Será um problema do estilo de jogo, ou de fraco rendimento das equipas, ou dos arbitros
Eu acho que este problema é tipo "pescada com o rabo na boca", os clubes estão a viver á base das receitas televisivas, em especial da Sportv, se entram em conflito com esta estação, como podem pagar as suas dividas, ou ordenados, alguns clubes já receberam a totalidade dos direitos televisivos pagos por essa estação
Penso, que em relação á Sportv pouco á a fazer, é esperar pelo fim dos contratos e depois entrar em acordo, mas isso dever feito pelo governo, pois a Liga profissional e os clubes dependem muito dessas verbas
Nas divisões segundáras, o problema é qualidade do jogo e o elevado preço dos bilhetes, por exemplo há um clube da 1ª divisão dos distritais de Évora (pelo menos este eu sei) que não tem a verdonha de pedir 10 € para se ver um jogo de "coxos" e de caceteiros, num campo sem o minimo de qualidade, quer para espectadores, quer para os próprios jogadores, mas está todo vedado para pedirem o dinheiro
Outro dos problemas, como já foi referido no seu Blog, é organização das provas e o seu modo de agrupar as equipas, em divisões sem sentido nenhum
Se pensarem em mudar este estado das coisas em Portugal, tem de haver muito trabalho de organização, regras muito claras e cedências de ambas as partes, acordos com o Governo, Ligas, Clubes, TVs e patrocinadores
Têm de se reunir todos e serem sérios, nas propóstas que irão apresentar, a pensar em todos e em especial no publico, que ao fim disto tudo é quem paga
O problema económico era muito mais acentuado nos anos 80, em que havia taxas de inflação de dois dígitos, e não havia a almofada do euro e da União Europeia.

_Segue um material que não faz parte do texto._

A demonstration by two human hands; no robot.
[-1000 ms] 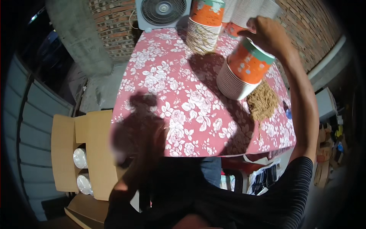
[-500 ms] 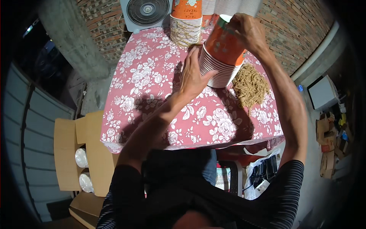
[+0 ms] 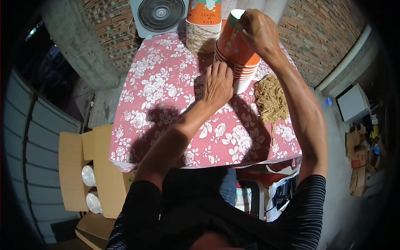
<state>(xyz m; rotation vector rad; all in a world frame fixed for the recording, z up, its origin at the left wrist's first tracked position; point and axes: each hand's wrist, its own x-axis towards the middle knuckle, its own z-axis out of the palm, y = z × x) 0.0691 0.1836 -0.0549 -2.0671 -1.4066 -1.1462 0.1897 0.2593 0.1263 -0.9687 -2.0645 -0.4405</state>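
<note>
In front of me stands a tilted stack of nested orange paper buckets (image 3: 243, 48), turned rim-down, with white rims layered below. My right hand (image 3: 260, 33) is closed on the narrow green upper end of the topmost bucket. My left hand (image 3: 218, 83) lies against the left side of the rims, its fingers bent and close together on the stack; the fingertips are partly hidden. Right of the stack rests a loose heap of tan cord (image 3: 271, 100). Behind on the left is another bucket stack (image 3: 204, 35), with tan cords hanging about its rims.
A pink flowered cloth covers the table (image 3: 166, 79). At the far left corner stands a grey fan (image 3: 160, 14). More pale stacked buckets (image 3: 264, 8) stand at the back by the brick wall. Left of the table sits an open cardboard box (image 3: 106, 166) with clear-wrapped stacks (image 3: 88, 176).
The right hand and the bucket end it grips have shifted slightly left and up. My left hand, spread flat before, has curled its fingers in against the rims.
</note>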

ResponderEliminarÉ verdade que os clubes não podem viver sem as receitas televisivas, e obviamente que não defendo o fim do futebol na televisão.
Parece-me é que tem de haver regras, e algumas limitações.
Por exemplo, porque não são transmitidos apenas 3 jogos da Liga portuguesa, 1 de Espanha e 1 de Inglaterra ? Não chegava ?
Seria importante também limitar e regulamentar os horários:
Porque não transmitir apenas jogos na tv ao domingo, e passar todos os campeonatos nacionais para o sábado, ou vice versa ?
Enfim, são apenas sugestões. Haverá outras formas.
Quanto aos preços, obviamente que também teriam de ser revistos, sobretudo situações como a desse clube do distrital.
A mim também já me pediram 15 euros para ver um Lusitano-Juventude da 3ª divisão !!!!!